**WHAT IS REQUIRED**:
From the entries below, output the line with "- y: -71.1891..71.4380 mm" and each following line up to and including the line with "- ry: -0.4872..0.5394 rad", exactly as written.
▬▬▬
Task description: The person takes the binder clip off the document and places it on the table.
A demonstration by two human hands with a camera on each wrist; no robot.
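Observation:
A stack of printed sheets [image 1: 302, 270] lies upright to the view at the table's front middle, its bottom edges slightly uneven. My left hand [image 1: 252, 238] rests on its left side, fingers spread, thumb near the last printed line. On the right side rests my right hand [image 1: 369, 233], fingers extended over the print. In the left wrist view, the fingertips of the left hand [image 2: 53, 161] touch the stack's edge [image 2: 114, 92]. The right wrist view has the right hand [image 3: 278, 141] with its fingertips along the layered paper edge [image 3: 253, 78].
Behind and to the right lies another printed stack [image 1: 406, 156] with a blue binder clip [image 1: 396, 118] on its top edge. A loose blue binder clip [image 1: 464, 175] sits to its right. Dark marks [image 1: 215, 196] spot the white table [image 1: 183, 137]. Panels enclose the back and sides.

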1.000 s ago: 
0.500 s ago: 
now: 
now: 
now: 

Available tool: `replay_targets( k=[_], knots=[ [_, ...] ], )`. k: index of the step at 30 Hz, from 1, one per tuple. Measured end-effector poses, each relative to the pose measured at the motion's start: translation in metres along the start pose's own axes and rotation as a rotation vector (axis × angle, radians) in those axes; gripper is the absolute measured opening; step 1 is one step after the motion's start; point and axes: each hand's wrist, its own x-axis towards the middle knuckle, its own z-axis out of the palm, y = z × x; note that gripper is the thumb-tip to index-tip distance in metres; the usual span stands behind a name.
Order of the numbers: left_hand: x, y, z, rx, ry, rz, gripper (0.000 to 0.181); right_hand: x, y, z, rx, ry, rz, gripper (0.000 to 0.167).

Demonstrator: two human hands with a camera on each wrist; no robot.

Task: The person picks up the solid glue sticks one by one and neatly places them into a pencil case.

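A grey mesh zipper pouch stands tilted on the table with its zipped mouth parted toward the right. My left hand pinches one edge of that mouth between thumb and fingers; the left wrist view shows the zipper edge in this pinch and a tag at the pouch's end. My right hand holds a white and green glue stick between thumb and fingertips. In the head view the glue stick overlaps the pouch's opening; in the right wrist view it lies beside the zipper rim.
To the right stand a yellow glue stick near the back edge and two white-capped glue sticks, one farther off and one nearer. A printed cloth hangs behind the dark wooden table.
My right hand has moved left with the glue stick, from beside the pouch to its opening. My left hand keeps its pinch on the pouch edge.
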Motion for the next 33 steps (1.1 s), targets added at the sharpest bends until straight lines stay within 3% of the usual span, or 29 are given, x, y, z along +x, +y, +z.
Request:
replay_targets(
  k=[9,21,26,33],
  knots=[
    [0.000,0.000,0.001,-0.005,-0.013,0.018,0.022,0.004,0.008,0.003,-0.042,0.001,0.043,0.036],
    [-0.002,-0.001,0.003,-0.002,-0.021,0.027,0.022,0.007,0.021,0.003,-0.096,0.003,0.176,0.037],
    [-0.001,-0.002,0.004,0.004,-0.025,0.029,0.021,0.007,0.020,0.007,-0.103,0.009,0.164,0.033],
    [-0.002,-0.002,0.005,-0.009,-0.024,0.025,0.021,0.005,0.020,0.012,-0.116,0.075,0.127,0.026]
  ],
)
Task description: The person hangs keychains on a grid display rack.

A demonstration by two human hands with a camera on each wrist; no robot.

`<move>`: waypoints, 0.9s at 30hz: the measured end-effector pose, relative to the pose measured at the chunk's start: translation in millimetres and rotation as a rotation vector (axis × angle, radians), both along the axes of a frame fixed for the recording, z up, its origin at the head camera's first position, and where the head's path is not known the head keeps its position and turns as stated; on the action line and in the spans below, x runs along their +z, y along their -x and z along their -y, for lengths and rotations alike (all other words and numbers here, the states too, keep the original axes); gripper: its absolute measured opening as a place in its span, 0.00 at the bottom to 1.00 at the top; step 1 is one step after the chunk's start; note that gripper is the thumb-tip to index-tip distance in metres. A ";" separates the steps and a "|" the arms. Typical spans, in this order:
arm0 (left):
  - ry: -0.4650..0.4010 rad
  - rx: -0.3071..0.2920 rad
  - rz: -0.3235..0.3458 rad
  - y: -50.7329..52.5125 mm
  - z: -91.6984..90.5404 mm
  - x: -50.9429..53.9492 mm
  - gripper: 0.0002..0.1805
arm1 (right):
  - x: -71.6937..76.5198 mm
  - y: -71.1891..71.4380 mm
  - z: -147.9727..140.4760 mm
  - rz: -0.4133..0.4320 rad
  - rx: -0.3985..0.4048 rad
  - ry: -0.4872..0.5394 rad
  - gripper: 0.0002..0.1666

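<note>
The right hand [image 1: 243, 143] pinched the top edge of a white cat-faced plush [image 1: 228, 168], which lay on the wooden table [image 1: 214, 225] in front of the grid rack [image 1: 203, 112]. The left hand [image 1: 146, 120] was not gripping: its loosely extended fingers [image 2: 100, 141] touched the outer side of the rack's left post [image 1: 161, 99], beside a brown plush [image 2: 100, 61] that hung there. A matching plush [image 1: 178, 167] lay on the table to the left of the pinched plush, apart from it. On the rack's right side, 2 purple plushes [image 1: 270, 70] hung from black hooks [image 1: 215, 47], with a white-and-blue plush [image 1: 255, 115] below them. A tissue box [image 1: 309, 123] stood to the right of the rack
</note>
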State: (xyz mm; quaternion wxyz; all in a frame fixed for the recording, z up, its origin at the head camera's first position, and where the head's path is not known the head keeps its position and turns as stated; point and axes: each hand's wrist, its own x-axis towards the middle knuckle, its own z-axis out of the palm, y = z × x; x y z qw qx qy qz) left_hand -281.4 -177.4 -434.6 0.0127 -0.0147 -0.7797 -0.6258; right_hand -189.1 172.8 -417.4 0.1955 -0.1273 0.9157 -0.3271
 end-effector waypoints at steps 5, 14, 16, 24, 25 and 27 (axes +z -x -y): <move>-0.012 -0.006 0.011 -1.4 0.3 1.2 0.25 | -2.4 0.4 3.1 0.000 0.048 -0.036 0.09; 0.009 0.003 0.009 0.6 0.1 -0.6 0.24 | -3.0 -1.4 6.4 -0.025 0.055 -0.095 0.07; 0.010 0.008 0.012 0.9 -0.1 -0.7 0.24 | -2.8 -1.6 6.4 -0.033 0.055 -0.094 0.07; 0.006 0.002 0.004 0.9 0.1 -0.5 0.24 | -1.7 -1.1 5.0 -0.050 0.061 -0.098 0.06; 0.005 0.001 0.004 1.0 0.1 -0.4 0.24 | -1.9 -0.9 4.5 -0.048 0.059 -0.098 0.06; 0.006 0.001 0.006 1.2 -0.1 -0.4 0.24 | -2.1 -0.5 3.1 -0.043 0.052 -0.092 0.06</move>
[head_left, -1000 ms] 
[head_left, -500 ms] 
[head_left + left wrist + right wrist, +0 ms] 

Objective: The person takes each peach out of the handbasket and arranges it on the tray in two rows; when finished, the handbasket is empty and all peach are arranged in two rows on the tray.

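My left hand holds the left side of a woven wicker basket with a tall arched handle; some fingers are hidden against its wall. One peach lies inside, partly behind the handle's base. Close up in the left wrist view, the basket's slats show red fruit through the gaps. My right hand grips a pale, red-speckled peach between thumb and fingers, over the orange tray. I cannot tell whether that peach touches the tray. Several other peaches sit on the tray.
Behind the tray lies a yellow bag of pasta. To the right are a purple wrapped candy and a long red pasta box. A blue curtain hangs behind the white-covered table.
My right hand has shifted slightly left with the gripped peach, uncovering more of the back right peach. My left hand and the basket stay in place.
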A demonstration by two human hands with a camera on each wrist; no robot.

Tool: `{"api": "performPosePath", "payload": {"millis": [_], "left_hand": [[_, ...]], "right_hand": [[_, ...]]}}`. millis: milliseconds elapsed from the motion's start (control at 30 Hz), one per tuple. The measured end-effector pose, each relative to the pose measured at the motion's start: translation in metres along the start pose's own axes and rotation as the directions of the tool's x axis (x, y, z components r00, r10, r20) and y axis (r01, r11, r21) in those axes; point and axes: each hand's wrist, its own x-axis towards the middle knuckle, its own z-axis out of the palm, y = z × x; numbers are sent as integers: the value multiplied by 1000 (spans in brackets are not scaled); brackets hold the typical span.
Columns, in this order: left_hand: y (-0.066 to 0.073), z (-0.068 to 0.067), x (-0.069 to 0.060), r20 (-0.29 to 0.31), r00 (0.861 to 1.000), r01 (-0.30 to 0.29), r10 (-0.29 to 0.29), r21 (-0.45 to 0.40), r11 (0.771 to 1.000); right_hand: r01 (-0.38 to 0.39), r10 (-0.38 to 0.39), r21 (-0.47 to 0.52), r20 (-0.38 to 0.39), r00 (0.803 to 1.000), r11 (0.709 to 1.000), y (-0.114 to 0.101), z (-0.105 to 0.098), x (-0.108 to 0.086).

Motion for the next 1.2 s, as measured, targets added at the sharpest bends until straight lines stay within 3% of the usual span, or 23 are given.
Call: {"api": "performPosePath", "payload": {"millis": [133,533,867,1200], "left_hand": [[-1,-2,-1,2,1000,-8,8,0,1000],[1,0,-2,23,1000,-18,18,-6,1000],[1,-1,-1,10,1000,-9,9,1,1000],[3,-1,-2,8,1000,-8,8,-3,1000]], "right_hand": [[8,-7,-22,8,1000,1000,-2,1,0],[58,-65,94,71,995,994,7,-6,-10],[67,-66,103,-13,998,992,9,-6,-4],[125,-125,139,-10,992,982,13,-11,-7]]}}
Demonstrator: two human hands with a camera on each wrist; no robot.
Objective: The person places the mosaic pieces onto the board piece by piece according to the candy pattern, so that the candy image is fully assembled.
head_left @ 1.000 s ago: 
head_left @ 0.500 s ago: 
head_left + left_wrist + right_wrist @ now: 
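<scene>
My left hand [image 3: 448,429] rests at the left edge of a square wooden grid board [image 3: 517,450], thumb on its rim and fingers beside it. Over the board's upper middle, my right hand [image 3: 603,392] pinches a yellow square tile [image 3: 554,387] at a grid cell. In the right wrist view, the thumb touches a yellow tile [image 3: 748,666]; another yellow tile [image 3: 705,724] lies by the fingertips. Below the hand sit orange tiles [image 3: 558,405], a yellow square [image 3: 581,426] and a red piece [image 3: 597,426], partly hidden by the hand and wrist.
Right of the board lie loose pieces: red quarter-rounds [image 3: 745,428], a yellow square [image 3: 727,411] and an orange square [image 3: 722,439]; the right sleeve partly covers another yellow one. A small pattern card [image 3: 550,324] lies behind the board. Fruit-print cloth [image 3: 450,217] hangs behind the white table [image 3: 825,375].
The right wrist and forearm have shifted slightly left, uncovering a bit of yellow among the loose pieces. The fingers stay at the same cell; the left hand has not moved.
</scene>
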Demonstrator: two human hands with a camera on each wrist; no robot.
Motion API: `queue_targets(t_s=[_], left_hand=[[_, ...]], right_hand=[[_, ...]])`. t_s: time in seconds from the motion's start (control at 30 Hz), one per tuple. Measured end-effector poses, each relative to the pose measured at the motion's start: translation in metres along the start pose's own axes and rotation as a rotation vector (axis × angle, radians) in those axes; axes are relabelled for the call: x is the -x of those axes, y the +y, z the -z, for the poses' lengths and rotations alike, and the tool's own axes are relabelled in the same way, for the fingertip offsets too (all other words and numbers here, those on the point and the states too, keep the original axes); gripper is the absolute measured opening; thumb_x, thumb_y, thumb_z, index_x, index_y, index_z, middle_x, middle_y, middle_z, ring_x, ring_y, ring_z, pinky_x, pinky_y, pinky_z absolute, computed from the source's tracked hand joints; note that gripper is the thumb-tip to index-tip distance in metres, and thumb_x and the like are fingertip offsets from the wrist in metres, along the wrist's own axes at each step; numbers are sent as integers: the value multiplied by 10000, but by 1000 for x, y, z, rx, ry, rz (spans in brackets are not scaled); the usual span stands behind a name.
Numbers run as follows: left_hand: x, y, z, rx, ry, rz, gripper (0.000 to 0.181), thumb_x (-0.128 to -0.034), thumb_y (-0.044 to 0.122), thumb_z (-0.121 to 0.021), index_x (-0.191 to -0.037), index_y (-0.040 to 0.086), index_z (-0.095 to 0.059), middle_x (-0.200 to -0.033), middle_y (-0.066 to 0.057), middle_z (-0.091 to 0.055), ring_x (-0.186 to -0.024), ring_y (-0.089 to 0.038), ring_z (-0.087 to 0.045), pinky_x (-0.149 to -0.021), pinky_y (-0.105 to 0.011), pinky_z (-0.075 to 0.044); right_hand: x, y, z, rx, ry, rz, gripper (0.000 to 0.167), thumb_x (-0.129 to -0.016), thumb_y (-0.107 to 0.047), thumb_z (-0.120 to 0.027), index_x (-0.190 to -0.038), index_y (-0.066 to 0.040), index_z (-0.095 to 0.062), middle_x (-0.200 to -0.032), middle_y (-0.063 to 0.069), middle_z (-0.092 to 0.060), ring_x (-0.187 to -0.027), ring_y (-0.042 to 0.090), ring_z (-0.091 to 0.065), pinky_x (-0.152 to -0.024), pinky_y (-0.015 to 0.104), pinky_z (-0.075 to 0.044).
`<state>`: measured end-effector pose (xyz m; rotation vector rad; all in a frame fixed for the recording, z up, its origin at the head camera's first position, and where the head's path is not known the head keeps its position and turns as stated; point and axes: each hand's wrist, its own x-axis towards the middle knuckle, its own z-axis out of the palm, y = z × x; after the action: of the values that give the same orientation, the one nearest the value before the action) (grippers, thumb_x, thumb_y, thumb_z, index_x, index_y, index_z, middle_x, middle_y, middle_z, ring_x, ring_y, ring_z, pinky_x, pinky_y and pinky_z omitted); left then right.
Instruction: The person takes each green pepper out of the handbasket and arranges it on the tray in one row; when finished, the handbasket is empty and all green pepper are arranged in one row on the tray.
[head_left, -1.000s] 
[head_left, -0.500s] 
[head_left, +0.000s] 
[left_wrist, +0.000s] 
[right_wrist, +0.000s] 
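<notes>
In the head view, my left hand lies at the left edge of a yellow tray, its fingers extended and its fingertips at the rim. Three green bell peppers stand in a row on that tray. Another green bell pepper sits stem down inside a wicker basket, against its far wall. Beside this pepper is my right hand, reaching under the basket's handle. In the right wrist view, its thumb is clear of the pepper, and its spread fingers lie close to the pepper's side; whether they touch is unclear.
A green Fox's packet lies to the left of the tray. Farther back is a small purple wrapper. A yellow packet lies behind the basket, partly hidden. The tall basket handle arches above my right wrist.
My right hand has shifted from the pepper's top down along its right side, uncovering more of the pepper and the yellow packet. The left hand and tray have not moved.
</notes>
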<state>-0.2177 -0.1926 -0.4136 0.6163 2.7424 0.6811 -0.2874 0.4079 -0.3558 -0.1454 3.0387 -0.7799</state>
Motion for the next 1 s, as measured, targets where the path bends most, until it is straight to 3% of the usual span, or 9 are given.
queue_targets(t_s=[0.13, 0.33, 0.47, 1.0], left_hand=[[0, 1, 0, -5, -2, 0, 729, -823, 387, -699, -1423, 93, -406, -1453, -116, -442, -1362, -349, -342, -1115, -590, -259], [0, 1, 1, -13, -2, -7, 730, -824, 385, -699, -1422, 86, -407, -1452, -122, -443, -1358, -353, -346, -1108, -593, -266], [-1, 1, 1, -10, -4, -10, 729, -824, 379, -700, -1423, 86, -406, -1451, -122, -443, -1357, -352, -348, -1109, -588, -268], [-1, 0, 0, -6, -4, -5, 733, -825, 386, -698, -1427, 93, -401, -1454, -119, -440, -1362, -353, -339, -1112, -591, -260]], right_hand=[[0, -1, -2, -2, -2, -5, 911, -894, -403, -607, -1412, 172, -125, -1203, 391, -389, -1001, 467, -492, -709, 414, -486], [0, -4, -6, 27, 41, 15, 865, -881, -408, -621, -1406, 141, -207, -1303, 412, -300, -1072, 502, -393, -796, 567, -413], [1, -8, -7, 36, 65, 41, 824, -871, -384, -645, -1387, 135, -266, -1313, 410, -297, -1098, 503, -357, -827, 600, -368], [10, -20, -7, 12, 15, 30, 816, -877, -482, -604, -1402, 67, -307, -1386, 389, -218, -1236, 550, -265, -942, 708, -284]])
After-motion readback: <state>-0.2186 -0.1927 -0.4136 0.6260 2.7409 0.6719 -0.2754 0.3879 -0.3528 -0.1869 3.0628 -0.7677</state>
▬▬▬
**ANSWER BOX**:
  - y: -71.1891..71.4380 mm
  - z: -147.9727..140.4760 mm
  - rz: -0.4133..0.4320 rad
  - rx: -0.3985..0.4048 rad
  - ry: -0.4872..0.5394 rad

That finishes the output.